> [WHAT TO WORK ON] Set down exactly the lines of the listing below, please, beginning with the first and ending with the line that holds "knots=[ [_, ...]".

_ _ _ _ _ _ _

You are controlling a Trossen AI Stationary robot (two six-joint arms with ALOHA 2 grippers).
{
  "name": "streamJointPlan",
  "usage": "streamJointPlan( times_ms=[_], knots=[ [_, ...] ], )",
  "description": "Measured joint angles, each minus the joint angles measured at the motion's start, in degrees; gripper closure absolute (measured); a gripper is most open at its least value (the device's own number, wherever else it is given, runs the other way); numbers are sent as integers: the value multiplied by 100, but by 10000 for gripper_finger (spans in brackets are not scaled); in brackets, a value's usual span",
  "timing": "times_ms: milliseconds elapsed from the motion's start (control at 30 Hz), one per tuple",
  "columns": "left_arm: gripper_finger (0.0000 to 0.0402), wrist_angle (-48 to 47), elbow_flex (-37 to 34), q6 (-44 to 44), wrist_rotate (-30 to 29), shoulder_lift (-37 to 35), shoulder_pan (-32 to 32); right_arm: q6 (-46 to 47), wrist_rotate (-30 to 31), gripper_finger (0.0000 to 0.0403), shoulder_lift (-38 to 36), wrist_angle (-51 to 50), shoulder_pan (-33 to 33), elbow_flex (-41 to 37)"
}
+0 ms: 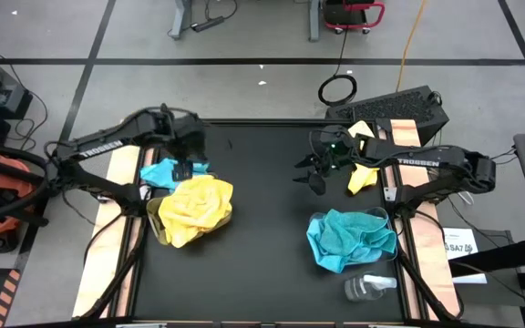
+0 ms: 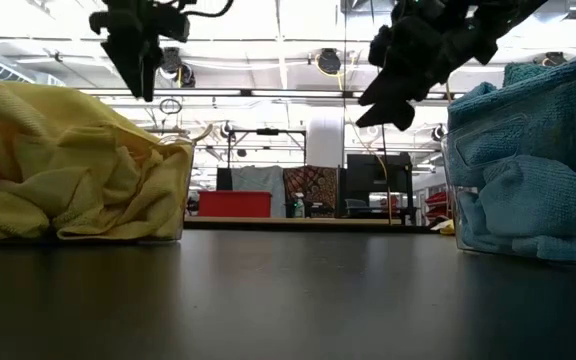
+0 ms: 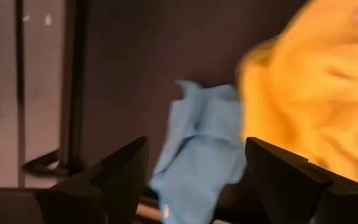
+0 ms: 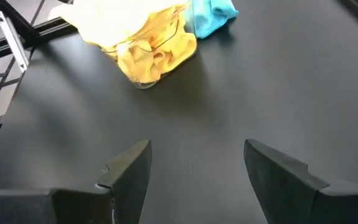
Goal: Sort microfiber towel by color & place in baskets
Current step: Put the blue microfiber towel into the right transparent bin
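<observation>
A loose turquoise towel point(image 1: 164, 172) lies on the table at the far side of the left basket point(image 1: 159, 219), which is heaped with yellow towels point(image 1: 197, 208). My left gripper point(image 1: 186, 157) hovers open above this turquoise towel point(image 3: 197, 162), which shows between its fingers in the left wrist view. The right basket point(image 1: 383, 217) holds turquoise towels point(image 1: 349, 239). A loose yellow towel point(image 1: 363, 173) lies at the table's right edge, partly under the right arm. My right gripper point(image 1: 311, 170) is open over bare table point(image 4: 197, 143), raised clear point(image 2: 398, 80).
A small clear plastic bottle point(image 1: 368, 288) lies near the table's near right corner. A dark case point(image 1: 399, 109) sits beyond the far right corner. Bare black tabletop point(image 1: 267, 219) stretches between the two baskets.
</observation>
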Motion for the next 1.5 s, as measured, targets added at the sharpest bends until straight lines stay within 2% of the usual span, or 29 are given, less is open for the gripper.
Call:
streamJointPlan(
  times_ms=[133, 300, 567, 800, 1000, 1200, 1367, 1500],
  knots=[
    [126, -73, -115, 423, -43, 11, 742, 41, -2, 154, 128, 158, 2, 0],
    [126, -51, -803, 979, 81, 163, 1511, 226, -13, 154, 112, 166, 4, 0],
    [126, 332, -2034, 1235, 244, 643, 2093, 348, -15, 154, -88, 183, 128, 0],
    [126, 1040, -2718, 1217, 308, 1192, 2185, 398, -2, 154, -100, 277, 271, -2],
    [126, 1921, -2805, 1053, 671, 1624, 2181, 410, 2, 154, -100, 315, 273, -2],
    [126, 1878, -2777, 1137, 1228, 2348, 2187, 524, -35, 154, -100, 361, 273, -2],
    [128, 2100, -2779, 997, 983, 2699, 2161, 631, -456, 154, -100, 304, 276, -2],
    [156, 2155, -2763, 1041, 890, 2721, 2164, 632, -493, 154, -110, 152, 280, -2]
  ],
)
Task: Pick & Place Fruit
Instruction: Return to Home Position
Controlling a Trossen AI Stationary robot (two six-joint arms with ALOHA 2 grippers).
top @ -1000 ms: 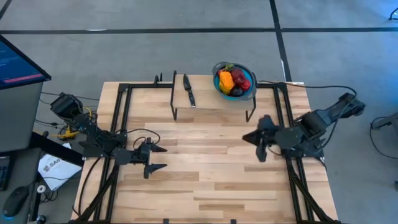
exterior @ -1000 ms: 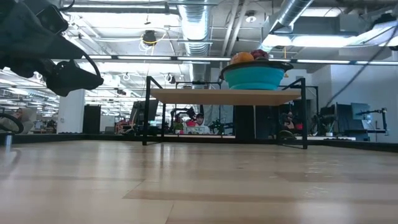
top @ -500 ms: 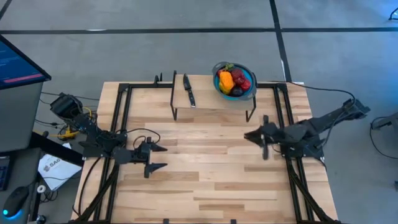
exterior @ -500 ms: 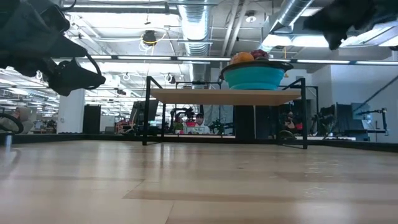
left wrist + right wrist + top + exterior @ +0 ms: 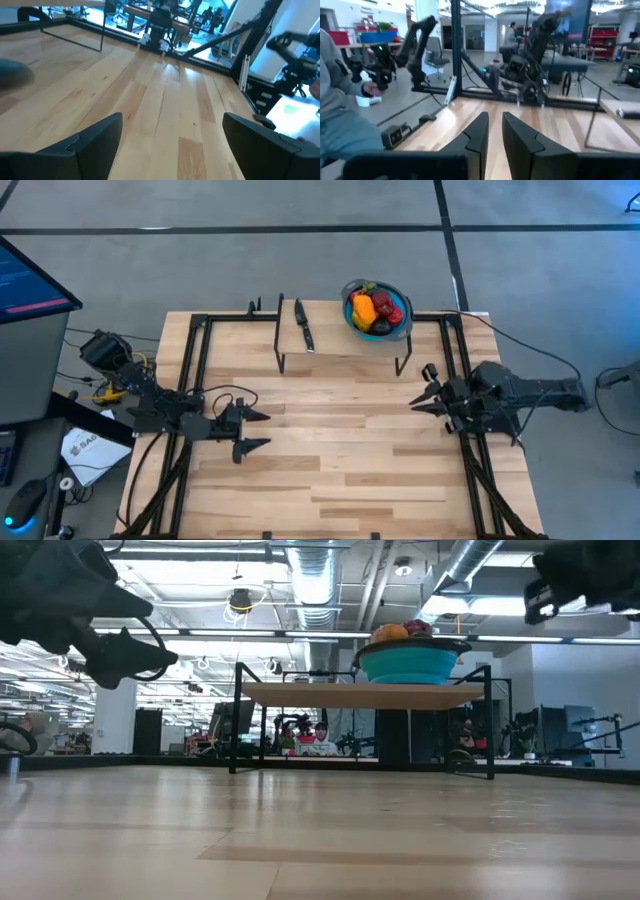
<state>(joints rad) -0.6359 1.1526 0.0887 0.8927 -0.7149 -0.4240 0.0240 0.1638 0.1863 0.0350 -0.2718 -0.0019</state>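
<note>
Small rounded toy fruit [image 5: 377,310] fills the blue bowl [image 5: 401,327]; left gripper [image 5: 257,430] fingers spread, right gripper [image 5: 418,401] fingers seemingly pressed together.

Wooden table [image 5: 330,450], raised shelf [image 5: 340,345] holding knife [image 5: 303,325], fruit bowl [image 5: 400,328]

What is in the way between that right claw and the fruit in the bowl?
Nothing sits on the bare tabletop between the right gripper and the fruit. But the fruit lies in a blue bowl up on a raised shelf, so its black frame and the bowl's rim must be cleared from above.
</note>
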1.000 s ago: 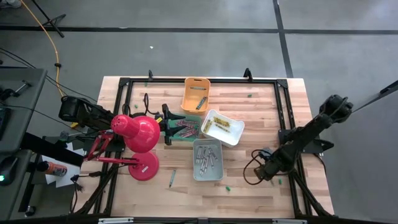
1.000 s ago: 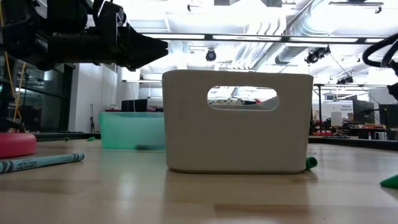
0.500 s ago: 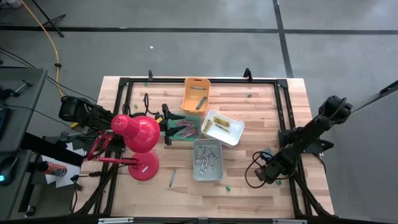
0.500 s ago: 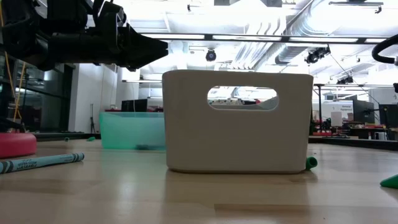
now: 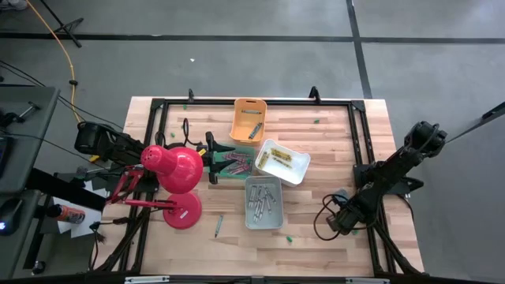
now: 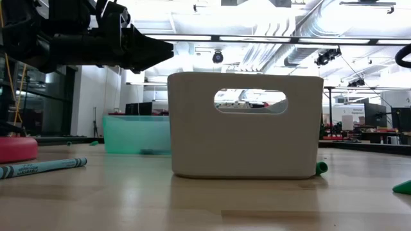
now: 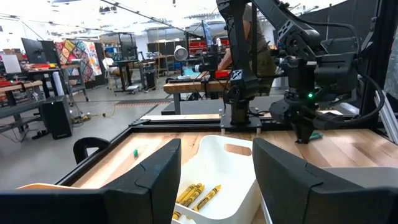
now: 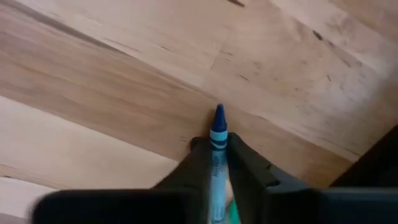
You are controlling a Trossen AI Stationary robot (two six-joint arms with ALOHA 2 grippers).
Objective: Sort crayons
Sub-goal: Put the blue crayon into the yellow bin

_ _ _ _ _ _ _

> [TASK RESPONSE]
You are controlling a Trossen AI Stationary robot (two six-joint arms with ALOHA 2 grippers).
{
  "name": "streamJointPlan",
  "usage": "streamJointPlan( times_ms=[_], knots=[ [_, ...] ], )",

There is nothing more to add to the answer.